Pouco tempo depois fui conhecer o Teatro de Arena, onde assisti a peça Arena Canta Zumbi, de Augusto Boal e Gianfrancesco Guarnieri, com música de Edu Lobo. E lá estava o mineirinho jacú do Norte do Paraná, em plena ditadura militar, vendo bem de pertinho alguns ícones do teatro brasileiro. O elenco de Arena Conta Zumbi era composto por Gianfrancesco Guarnieri (que muitos anos mais tarde tive a imensa alegria de receber em minha casa, aqui em Londrina), Lima Duarte, Marília Medalha, Dina Sfat, Antero de Oliveira, David José, Vanya Sant'Anna e Chant Dessian. Em 1967 assisti também a peça Arena Conta Tiradentes, também da dupla Boal e Guarnieri.
Volto para a Nestor Pestana e lá está o Bar do Moreira, que era também restaurante. A gente comia no balcão mesmo. O simpático português, "Seo" Moreira, matava nossa fome com o prato feito "Jesus me Chama", pendurando a conta para só receber no final do mês. Às quartas-feiras ele servia dobradinha e nesse dia era ali que o amigo Paulo "Goiaba" Tarcísio matava sua fome. Ele era louco por dobradinha.

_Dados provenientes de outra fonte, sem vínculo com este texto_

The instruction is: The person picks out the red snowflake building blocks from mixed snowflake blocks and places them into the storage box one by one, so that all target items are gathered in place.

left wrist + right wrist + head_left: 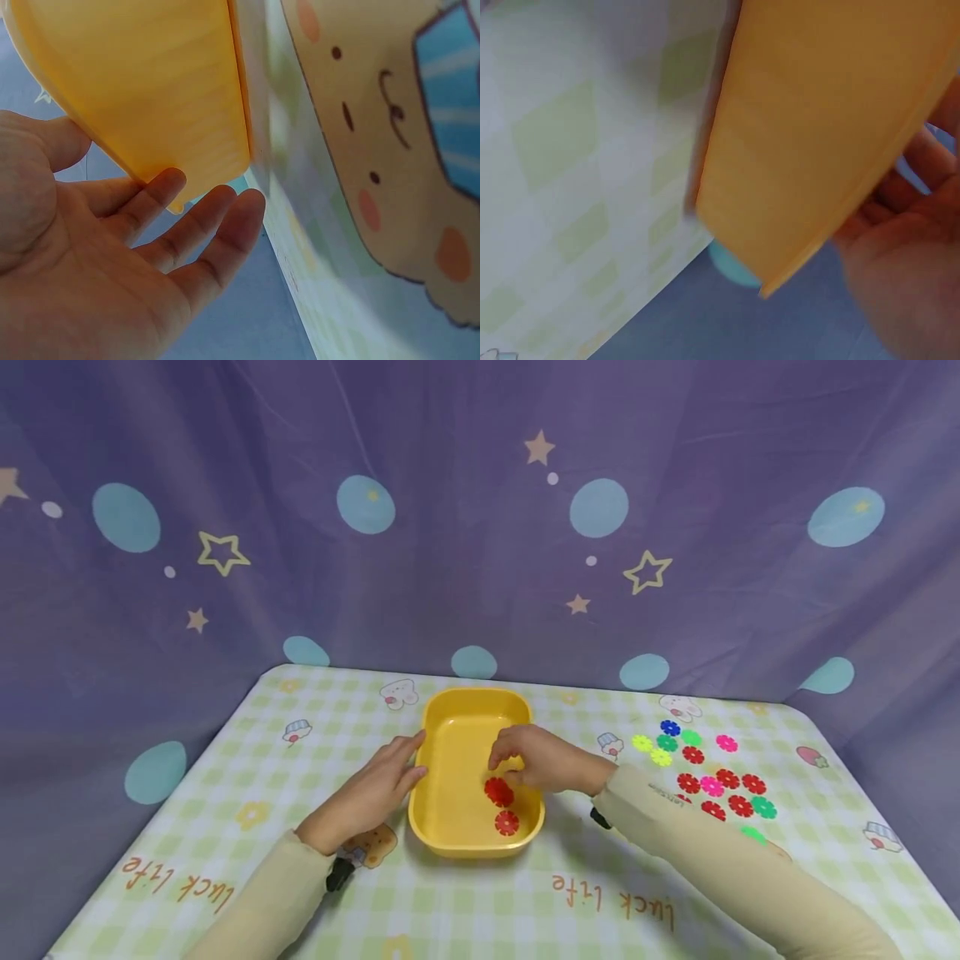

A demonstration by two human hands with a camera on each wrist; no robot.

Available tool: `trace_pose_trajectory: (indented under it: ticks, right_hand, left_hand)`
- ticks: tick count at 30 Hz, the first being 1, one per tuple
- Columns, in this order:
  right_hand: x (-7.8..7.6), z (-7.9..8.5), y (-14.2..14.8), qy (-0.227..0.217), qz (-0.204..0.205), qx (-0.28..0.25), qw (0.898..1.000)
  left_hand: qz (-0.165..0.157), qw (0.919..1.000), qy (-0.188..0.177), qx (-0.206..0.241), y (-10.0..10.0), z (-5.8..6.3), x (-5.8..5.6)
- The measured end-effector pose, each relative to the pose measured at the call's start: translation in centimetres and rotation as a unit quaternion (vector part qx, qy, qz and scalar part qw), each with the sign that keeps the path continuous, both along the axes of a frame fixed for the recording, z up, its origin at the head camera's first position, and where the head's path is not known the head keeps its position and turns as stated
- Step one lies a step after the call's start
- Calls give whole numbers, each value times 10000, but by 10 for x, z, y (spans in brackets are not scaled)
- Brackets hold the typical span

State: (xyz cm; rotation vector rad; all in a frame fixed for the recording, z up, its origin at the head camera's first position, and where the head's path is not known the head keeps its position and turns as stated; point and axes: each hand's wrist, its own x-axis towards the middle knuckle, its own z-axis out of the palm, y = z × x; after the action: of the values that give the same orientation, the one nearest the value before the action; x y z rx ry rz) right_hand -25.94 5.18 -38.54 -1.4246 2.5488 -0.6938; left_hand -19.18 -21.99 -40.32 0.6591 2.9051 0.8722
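A yellow plastic tray point(467, 839) stands on the table between both hands. Inside it lie red snowflake-shaped plastic discs: one point(506, 822) near the front right, and a blurred red patch point(498, 791) just behind it. My left hand point(377, 792) is at the tray's left rim, and the left wrist view shows its fingers point(217, 247) loosely bent beside the outer wall. Reaching over the right rim, my right hand point(542, 758) hangs above the inside with loosely bent fingers, right behind the red discs. In the right wrist view the tray wall partly hides those fingers.
Several loose snowflake discs in red, pink, green, yellow and blue point(670, 727) lie on the table's right side, some close to the right sleeve point(697, 835). A checked cloth point(600, 852) covers the table. Behind it hangs a purple curtain point(465, 577).
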Motion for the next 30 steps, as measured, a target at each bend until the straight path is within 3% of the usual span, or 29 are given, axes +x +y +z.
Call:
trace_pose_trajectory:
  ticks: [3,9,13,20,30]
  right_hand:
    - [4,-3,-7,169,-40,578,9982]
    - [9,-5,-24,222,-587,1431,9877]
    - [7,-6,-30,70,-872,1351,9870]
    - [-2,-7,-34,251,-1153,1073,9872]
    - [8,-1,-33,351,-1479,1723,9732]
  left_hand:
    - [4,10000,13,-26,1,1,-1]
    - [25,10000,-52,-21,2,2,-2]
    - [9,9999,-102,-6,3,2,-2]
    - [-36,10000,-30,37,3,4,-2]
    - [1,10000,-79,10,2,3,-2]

Na Nestor Pestana havia a figura marcante do "Considerado", um corinthiano mulato de cabelos grisalhos, misto de andarilho e lavador de carros, que no alto de seu metro e oitenta e ar de impoluta dignidade, abordava as pessoas em françês com foz forte e rouca: "Comment allez vous, ô Considerado?" A mim dedicava tratamento especial quando nos encontrávamos: "Olá meu Considerado Sami Davis Júnior"!, pronunciando assim como escrevi. Ele me achava parecido com o cantos/ator Sammy Davids Jr.
O dia mais triste do Considerado foi quando o Santos sapecou 7 x 4 no Corinthians, no Pacaembu, com 4 gols de Coutinho e 3 de Pelé. Eu assistio a esse jogo, mas isto fica pra outro dia. Como se pode perceber, tenho guardado no meu baú grandes momentos vividos num tempo maravilhoso, que contarei aos poucos.
"Velhos tempos, Belos dias", sem dúvida!!!